Kurz gesagt: Nein. Das Gericht hat aber deutlich gemacht, dass Staaten für Handlungen verantwortlich gemacht werden können, die vorhersehbar Schaden verursachen, wozu auch fossile Produktion, Genehmigungen und Subventionen zählen. Mehrere Richter:innen sind noch einen Schritt weitergegangen und haben in einer gemeinsamen Erklärung betont, dass ein Verbleib innerhalb des 1,5-°C-Limits mit neuen fossilen Projekten unvereinbar ist, und auch nachgelagerte (Scope-3-)Emissionen zu berücksichtigen seien. Da, wie schon betont, die Gutachten und Erklärungen des IGHs oder seiner Richter:innen nicht rechtlich verbindlich sind, beinhaltet das Gutachten nicht ein sofortiges Verbot fossiler Brennstoffe, allerdings sind neue Förder- oder Produktionslizenzen ab jetzt oft mit hohem Haftungsrisiko verbunden.
Öffnet das Gutachten Investorenklagen Tür und Tor?
Im Gegenteil: Es stärkt die Position, und vor allem die Verantwortung der Staaten und schwächt das Narrativ, dass vor allem von Investoren eine erhöhte Klimaschutzpflicht erwartet wird, indem es Klimapflichten im allgemeinen Völkerrecht verankert. Vielmehr weist das Gutachten auf die Notwendigkeit hin, Investitionsschutzregime so zu reformieren, dass legitime Klimapolitik nicht behindert wird.
Hat der IGH die Rechte zukünftiger Generationen anerkannt?

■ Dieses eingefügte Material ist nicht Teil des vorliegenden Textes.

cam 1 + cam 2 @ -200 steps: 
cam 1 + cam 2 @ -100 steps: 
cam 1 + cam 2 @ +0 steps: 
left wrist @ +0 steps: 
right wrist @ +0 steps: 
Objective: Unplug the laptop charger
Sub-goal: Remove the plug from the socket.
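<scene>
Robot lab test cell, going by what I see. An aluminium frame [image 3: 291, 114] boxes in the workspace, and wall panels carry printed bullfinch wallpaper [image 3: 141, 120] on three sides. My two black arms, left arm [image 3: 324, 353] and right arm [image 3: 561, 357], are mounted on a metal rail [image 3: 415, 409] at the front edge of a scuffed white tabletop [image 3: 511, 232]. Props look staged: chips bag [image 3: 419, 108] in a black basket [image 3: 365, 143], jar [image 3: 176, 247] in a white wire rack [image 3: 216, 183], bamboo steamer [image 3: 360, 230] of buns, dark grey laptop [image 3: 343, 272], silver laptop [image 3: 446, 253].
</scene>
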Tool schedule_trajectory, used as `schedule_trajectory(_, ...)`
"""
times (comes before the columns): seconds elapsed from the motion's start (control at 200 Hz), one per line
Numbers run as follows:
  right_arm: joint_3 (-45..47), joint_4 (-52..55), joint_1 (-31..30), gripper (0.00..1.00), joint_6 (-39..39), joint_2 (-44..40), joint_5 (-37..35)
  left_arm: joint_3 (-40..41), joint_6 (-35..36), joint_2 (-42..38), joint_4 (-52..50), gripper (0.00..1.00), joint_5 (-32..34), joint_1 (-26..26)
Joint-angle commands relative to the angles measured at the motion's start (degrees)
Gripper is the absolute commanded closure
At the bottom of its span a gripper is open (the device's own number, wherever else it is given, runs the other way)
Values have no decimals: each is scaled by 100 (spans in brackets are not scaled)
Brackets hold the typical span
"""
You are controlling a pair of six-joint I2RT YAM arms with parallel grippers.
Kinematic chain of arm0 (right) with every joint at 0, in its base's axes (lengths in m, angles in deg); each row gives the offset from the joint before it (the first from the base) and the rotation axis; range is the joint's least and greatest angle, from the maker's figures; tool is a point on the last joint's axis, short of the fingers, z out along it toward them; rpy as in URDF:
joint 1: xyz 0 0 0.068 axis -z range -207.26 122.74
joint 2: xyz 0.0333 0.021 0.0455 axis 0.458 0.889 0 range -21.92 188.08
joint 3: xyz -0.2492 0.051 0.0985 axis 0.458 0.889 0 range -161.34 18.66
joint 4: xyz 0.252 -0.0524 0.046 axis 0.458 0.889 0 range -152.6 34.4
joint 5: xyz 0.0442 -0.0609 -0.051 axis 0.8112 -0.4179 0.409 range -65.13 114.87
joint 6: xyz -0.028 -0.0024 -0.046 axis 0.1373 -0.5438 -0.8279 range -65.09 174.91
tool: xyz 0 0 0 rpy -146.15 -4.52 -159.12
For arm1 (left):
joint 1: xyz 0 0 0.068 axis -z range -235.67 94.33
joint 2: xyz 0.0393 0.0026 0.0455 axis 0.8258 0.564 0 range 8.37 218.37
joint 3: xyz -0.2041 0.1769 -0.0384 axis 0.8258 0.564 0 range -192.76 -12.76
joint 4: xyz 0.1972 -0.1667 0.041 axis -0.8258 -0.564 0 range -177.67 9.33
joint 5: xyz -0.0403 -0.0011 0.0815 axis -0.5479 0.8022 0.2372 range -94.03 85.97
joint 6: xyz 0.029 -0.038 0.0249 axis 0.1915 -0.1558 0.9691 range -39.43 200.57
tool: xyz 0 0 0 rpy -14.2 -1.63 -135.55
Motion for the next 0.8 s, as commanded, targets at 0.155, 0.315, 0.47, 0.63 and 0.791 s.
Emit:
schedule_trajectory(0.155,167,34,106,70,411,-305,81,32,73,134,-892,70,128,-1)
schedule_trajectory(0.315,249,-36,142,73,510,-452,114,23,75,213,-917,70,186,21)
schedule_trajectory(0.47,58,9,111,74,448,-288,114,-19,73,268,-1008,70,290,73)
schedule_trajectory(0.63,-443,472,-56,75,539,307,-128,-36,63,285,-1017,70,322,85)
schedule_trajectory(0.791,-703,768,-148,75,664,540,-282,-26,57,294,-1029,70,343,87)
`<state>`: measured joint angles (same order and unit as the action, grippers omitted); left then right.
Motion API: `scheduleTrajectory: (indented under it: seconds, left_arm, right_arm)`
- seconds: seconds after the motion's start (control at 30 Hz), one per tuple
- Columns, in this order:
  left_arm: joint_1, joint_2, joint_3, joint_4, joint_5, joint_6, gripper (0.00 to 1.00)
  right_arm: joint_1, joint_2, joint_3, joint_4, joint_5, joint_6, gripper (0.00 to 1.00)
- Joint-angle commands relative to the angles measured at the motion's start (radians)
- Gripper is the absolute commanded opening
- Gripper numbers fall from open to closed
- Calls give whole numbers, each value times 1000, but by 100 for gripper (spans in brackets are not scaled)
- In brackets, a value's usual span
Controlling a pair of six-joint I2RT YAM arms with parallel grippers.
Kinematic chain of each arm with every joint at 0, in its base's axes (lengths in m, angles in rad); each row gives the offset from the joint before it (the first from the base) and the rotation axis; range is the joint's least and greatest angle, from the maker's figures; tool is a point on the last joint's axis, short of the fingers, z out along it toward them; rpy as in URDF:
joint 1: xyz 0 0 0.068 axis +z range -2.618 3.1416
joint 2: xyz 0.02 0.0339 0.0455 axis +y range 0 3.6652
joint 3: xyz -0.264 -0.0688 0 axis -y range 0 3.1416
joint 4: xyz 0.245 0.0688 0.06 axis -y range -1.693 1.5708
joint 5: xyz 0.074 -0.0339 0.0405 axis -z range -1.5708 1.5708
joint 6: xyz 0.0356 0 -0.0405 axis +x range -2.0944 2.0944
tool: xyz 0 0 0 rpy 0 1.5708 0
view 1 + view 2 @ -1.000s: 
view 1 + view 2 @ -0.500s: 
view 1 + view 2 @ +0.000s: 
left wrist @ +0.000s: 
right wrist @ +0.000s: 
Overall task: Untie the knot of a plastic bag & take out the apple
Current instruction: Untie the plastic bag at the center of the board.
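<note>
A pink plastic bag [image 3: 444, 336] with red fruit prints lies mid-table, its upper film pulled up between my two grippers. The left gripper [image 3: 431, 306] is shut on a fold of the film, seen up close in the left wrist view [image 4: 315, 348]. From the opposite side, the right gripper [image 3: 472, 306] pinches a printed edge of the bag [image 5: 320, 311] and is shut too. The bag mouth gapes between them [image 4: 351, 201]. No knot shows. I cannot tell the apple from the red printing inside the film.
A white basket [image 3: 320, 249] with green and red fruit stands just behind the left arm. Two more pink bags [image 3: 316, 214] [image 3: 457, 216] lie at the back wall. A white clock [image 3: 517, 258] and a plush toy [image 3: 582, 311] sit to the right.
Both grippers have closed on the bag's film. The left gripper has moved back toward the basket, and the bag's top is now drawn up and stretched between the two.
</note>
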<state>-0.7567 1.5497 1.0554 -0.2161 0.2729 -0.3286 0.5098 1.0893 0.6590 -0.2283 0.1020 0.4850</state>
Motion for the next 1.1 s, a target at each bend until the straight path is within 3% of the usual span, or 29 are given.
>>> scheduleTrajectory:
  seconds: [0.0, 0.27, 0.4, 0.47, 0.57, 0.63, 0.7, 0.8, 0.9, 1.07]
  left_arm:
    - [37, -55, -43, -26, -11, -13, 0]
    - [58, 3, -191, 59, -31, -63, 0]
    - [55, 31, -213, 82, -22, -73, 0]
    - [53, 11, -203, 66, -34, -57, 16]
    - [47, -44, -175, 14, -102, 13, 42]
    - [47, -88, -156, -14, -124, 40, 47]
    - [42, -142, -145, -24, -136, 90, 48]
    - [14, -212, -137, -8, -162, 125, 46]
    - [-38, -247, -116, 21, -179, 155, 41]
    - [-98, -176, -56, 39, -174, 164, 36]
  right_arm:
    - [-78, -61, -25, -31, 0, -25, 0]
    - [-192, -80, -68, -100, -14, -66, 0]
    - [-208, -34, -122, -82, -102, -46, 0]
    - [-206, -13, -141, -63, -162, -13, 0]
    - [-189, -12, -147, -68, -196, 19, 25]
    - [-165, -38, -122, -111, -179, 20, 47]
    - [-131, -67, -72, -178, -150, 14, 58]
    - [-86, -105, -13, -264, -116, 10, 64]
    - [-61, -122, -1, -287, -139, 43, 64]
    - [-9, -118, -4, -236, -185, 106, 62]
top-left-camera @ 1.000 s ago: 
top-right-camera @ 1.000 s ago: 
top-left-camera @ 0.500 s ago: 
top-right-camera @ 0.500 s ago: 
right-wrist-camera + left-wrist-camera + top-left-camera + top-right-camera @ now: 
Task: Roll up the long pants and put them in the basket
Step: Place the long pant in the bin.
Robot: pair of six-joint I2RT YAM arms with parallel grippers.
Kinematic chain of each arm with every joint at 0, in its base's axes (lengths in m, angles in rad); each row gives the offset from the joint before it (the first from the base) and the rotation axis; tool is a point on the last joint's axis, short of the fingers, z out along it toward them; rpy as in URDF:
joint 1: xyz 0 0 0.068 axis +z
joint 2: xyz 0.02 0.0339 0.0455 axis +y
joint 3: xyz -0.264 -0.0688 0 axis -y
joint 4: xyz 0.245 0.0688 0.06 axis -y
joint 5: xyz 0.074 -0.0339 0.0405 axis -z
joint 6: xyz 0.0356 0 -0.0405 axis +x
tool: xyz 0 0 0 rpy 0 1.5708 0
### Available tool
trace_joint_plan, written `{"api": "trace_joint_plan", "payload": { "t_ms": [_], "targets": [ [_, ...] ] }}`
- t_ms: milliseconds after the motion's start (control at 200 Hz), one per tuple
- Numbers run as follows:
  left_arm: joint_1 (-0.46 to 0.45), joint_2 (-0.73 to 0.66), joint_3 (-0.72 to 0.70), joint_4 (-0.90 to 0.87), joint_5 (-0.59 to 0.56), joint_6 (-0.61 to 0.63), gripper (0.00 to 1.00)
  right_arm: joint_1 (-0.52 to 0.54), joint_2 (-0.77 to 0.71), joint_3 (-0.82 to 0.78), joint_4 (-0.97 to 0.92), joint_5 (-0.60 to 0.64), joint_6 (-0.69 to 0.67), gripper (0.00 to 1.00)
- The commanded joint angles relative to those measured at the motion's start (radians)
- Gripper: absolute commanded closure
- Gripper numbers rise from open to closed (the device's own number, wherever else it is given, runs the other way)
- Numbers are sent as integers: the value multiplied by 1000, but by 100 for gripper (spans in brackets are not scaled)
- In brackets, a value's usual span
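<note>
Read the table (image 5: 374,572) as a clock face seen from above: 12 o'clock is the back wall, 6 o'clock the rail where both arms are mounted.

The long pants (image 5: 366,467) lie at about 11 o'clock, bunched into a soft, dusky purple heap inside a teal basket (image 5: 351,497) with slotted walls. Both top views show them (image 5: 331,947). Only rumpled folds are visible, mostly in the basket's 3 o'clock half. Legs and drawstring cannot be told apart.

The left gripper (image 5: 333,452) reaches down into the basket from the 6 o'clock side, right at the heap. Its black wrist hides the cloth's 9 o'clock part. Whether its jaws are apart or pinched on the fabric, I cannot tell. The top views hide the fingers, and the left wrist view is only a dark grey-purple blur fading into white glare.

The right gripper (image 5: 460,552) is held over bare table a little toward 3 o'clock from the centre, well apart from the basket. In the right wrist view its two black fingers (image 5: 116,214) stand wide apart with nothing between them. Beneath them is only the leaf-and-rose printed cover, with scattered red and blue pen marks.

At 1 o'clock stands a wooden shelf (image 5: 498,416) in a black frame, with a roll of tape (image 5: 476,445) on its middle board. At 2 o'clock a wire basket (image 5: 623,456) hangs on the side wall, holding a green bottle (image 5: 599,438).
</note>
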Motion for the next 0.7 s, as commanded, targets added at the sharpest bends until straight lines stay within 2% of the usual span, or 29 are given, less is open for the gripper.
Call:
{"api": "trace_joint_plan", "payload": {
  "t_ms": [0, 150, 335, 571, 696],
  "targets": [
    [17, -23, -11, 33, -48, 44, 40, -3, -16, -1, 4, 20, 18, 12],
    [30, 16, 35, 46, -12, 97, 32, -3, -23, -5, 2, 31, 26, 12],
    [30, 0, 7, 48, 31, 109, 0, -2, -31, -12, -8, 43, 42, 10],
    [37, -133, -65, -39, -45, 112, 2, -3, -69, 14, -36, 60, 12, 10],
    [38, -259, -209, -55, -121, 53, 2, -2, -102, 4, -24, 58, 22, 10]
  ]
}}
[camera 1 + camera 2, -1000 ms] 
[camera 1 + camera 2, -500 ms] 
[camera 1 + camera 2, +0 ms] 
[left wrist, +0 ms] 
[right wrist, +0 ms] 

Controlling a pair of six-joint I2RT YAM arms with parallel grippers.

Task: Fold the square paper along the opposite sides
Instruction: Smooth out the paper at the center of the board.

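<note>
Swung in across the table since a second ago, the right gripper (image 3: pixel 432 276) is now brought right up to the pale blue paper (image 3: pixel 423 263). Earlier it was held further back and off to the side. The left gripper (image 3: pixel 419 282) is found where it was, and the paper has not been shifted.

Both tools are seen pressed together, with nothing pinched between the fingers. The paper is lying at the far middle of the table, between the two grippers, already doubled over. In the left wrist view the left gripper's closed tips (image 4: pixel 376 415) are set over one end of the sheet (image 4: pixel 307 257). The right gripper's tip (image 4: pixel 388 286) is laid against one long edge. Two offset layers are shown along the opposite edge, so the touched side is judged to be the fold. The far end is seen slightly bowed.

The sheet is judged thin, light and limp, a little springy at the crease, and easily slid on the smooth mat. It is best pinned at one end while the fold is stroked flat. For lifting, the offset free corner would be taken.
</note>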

Nicht unmittelbar. Zwar erwähnte die UNGA-Frage ausdrücklich „Völker und Individuen heutiger und künftiger Generationen“, doch der Gerichtshof vermied es, diese als eigenständige Rechtsträger:innen zu konzipieren. Stattdessen verankerte er ihren Schutz im Prinzip der intergenerationellen Gerechtigkeit. Dieses Zurückhalten ist enttäuschend, lässt aber Spielraum für die Zivilgesellschaft und künftige Verfahren, um weiterzugehen.
Was ist jetzt zu tun?
Für die Stiftung für die Rechte zukünftiger Generationen ist das IGH-Gutachten ein Moment der Klarheit und der institutionellen Erneuerung. Wir fordern die Staaten auf, ihren völkerrechtlichen Pflichten nun nachzukommen, indem sie:
- Lizenz-, Subventions- und Genehmigungsrecht so ändern, dass alle Entscheidungen an einem 1,5°C-kompatiblen Maßstab gemessen werden, einschließlich Scope-3-Emissionen.
- Gesetzliche Sorgfaltspflichten und Umweltverträglichkeitsprüfungen zu stärken, damit langfristige systemische Risiken und intergenerationale Auswirkungen systematisch berücksichtigt werden.
- National verbindliche Anpassungspläne zu verankern, mit klaren Finanzierungszusagen, transparenter Berichterstattung und deutlich mehr internationaler Unterstützung für besonders gefährdete Staaten.
- Investitionsschutzregime so zu reformieren, dass rechtmäßige Klimaschutzmaßnahmen von Entschädigungsansprüchen ausgenommen sind und Investorenerwartungen keine Rechtspflichten durchbrechen können.
- Öffentliche Institutionen wie Zukunftsbeauftragte, Ombudspersonen oder Generationenkommissionen zu schaffen oder zu stärken, die Klagerechte haben und politische Beratung mit Blick auf Generationengerechtigkeit leisten.
Das Gutachten des IGH wird den Klimawandel nicht beenden. Aber es tut etwas moralisch wie rechtlich Bedeutsames: Es verwandelt die Forderung, kommenden Generationen einen bewohnbaren Planeten zu hinterlassen, in konkrete völkerrechtliche Erwartungen an die Staaten im Hier und Heute. Für die Generationengerechtigkeit bedeutet das sowohl Bestätigung als auch Verpflichtung. Der Gerichtshof hat uns stärkere Werkzeuge an die Hand gegeben, und es liegt nun an Zivilgesellschaft, Parlamenten und Gerichten, diese rechtliche Klarheit in politischen Willen und langlebige Institutionen umzusetzen, die die Rechte zukünftiger Generationen sichern.